La Via (AP/PPE) : “Considerare la variabile prezzo in rapporto alla scadenza del prodotto”

L’eurodeputato autore di alcuni emendamenti contro lo spreco di cibo e a sostegno delle persone più bisognose

“E’ segno di civiltà, e sempre più un’urgenza che risponde alla necessità di contribuire ai fabbisogni delle persone più bisognose e rispettare il pianeta”. Guardando all’obiettivo di sviluppo sostenibile delle Nazioni Unite – che prevede il dimezzamento entro il 2030 degli sprechi alimentari globali procapite – l’On.le La Via, membro della Commissione Ambiente, sanità pubblica, sicurezza alimentare, evidenzia l’importanza delle azioni day by day, degli obiettivi a breve termine, e delle misure che incoraggiano la promozione di una cultura “solidale” ed ecosostenibile. Solo così si potrà centrare l’obiettivo al 2030.

E portano la firma di La Via, alcuni emendamenti ad una relazione di iniziativa del Parlamento europeo volta a chiedere forti azioni alla Commissione e agli Stati membri, per avviare una lotta seria contro lo spreco alimentare. Emendamenti contrassegnati da una cifra etica, volti a limitare l’enorme spreco, che, ricorda l’eurodeputato, “Ogni anno in Europa – secondo le stime FAO- ammonta a circa 88 milioni di tonnellate di alimenti, pari a 173 kg di alimenti sprecati a persona, e i cui costi associati, lungo tutte le fasi della catena dell’approvvigionamento e del consumo –  specifica La Via – sono stimati a circa 143 miliardi di euro. Non considerando che 55 milioni di persone in Europa non possono permettersi un pasto di qualità al giorno”. 

 

In vista del voto, l’eurodeputato propone alcune azioni e misure concrete, considerando anche che molti prodotti alimentari, nei giorni successivi alla data di scadenza indicata conservano, seppur in misura ridotta, le loro caratteristiche organolettico-nutrizionali continuando ad essere consumabili in rispetto dei principi della sicurezza alimentare, e ha presentato in sede di Commissione Envi un emendamento che invita ad “individuare modelli logistico-organizzativi che permettano di recuperare, in totale sicurezza, tutte le tipologie di prodotti ad oggi invenduti”, quindi, invito esteso agli Stati membri, a “considerare la variabile prezzo in rapporto alla scadenza quale strumento per ridurre la quantità di prodotto alimentare edibile che diventa rifiuto”. Una misura che l’on.
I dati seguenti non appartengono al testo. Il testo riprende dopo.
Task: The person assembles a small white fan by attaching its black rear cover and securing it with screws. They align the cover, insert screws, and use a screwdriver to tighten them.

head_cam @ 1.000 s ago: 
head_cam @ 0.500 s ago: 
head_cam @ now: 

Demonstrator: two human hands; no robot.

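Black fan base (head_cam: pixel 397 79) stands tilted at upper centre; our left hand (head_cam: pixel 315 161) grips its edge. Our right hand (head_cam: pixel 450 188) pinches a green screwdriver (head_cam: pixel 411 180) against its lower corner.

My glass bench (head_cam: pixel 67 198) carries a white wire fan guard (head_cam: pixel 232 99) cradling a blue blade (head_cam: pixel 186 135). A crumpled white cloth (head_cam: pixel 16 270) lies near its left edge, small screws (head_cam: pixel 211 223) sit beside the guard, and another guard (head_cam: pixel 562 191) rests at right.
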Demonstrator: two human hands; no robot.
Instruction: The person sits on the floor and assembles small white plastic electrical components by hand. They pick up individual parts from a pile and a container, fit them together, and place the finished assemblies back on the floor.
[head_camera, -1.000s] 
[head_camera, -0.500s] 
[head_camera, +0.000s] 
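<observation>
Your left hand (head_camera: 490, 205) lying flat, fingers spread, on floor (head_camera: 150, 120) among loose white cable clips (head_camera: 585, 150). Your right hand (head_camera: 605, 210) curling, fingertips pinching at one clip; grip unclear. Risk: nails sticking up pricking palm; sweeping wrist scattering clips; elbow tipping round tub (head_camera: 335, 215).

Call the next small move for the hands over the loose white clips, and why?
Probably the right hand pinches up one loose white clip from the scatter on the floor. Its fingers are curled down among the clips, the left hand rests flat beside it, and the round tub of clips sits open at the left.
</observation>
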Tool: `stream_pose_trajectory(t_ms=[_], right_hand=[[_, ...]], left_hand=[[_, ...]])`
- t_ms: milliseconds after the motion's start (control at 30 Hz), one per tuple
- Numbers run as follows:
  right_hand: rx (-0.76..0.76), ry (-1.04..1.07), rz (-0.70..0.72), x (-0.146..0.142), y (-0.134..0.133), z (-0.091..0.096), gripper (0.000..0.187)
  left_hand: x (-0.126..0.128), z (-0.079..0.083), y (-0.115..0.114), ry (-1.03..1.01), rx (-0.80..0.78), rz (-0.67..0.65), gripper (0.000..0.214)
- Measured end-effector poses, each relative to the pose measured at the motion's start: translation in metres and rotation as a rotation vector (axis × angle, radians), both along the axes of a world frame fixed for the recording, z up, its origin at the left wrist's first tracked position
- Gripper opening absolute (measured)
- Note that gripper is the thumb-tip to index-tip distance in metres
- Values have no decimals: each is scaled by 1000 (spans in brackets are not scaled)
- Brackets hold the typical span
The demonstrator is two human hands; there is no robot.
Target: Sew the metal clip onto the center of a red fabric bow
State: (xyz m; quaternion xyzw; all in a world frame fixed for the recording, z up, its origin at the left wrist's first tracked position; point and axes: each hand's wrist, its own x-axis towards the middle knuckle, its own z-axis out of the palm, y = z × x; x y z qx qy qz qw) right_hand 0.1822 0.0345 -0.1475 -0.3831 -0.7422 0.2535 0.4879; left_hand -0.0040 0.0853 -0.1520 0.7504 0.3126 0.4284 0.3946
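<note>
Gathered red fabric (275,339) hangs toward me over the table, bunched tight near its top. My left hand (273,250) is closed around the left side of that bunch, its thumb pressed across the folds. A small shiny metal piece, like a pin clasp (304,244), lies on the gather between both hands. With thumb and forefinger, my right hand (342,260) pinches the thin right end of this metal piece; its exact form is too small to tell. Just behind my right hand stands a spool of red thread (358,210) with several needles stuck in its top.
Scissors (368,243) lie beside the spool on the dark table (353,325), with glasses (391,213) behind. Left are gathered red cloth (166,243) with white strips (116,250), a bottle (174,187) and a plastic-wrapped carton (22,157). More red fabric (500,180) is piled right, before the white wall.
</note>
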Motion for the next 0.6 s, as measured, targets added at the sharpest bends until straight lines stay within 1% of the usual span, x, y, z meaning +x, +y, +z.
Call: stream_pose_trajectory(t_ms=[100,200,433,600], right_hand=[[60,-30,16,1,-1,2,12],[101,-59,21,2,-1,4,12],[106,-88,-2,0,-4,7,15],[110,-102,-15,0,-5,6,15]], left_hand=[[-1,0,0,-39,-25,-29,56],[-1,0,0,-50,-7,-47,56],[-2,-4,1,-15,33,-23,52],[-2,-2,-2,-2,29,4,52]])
La Via ritiene di forte impatto, poiché “lo spreco nella fase della distribuzione è riducibile in maniera consistente adottando sconti proporzionali al tempo che rimane rispetto alla scadenza del prodotto. Tale pratica, oggi adottata su base volontaria – suggerisce – dovrebbe trasformarsi in legislazione, aiutando a risparmiare risorse e aiutare persone in difficoltà”.

 

Le conseguenze delle perdite e degli sprechi sono molteplici.  “Al di là del prioritario aspetto umano – per cui bisogna favorire la donazione alle organizzazioni caritative dei prodotti alimentari invenduti ancora idonei al consumo – gli sprechi presuppongono elevati costi sociali, contribuiscono ai cambiamenti climatici con un’impronta di carbonio globale di circa l’8% del totale delle emissioni globali di gas a effetto serra di origine antropica e rappresentano uno spreco di risorse limitate come il suolo, l’energia, l’acqua”. Insomma, il futuro del pianeta passa anche da un approccio “ecologico”, lo stesso che caratterizza le altre misure proposte da La Via. “Nell’ambito dei progetti di ricerca finanziati dal bilancio europeo, occorre incentivare l’individuazione di tecnologie innovative al fine di aumentare la shelf life, cioè la vita sullo scaffale, dei prodotti alimentari, quindi realizzare un’analisi approfondita delle best practices, nei diversi Stati membri, al fine dell’individuazione di strumenti efficaci nella lotta alla riduzione degli sprechi alimentari”. E ancora, con un altro emendamento, l’ex presidente della commissione ambiente, sostenitore dei principi dell’economia circolare, invita a “Distinguere lo spreco dalle perdite fisiologiche lungo tutta la catena”. “Si apre un percorso che arriverà in plenaria a Maggio, con cui il Parlamento europeo vuole farsi portavoce di una battaglia per i cittadini”, conclude l’eurodeputato siciliano.